STOCK TITAN

Viridian Announces Positive Data from Ongoing Phase 1/2 Trial Evaluating VRDN-001 in Patients with Thyroid Eye Disease (TED)

Rhea-AI Impact
(Moderate)
Rhea-AI Sentiment
(Neutral)
Rhea-AI Summary

Viridian Therapeutics announced positive topline data from its Phase 1/2 trial of VRDN-001, an anti-IGF-1R antibody for thyroid eye disease (TED). Key findings include:

  • 75% proptosis response rate
  • 75% overall response rate
  • Safety profile remains favorable at 20 mg/kg dose

The study supports the transition to a global Phase 3 THRIVE program, with proof-of-concept data for VRDN-002 expected in 2H23. The company is well-capitalized with $431M, securing operations into 2H25.

Positive
  • 75% proptosis response rate observed in patients treated with VRDN-001.
  • 75% overall responder rate supporting potential market entry.
  • Favorable safety profile with no serious adverse events reported.
  • Strong financial position with $431M in cash ensuring operational runway into 2H25.
Negative
  • None.

- Significant and rapid improvement in both signs and symptoms of TED after two infusions of 20 mg/kg VRDN-001, generally consistent with 10 mg/kg results at week 6 -

- Global Phase 3 THRIVE clinical program initiated -

- Across all VRDN-001 treated patients to date: 75% were proptosis responders, 75% were overall responders, 58% achieved a Clinical Activity Score (CAS) of 0 or 1, and 75% had complete resolution of their diplopia -

- Safety profile favorable at 20 mg/kg dose, with no reported SAEs, no drug-related hyperglycemia, no hearing impairment, and no infusion reactions -

- Low volume SC programs on track for proof-of-concept data in 2H23; final Phase 1 data for VRDN-002 demonstrates half-life up to 43 days -

- Company well capitalized with cash, cash equivalents, and short-term investments of $431M, providing cash runway into 2H25 -

WALTHAM, Mass., Nov. 14, 2022 (GLOBE NEWSWIRE) -- Viridian Therapeutics, Inc. (NASDAQ: VRDN), a biotechnology company advancing new treatments for patients suffering from serious diseases underserved by current therapies, today announced positive topline clinical data from the first two cohorts in its ongoing Phase 1/2 clinical trial of VRDN-001, an anti-IGF-1R antibody, in patients with active thyroid eye disease (TED). TED is a rare autoimmune disease in which the body’s own immune system attacks the tissues around and behind the eyes causing inflammation, swelling, and damage that develops into debilitating signs and symptoms including double vision, bulging eyes, and ocular pain.

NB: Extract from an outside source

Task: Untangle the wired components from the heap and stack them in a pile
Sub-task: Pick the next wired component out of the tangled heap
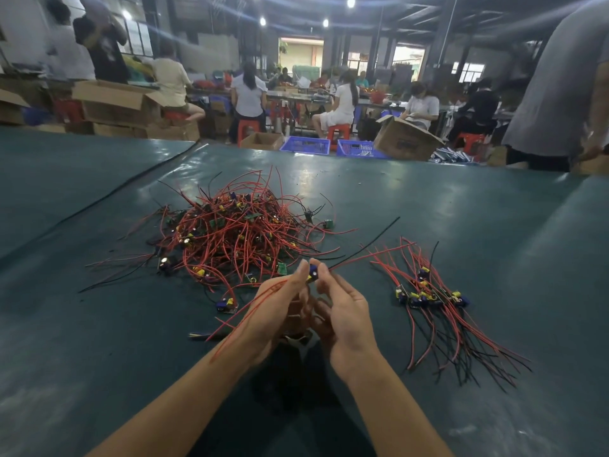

“These additional Phase 1/2 clinical data continue to support the potential for VRDN-001 to be a new treatment option for patients suffering from TED,” said Raymond Douglas, M.D., Ph.D., director of the Orbital and Thyroid Eye Disease Program, Cedars-Sinai Medical Center and an investigator on the VRDN-001 trial. “The data show that a majority of patients experienced meaningful improvements in proptosis and clinical activity score, and complete resolution of diplopia after only two infusions of VRDN-001, with initial data suggesting a prolonged duration of benefit. This profile could offer substantial benefits to patients.”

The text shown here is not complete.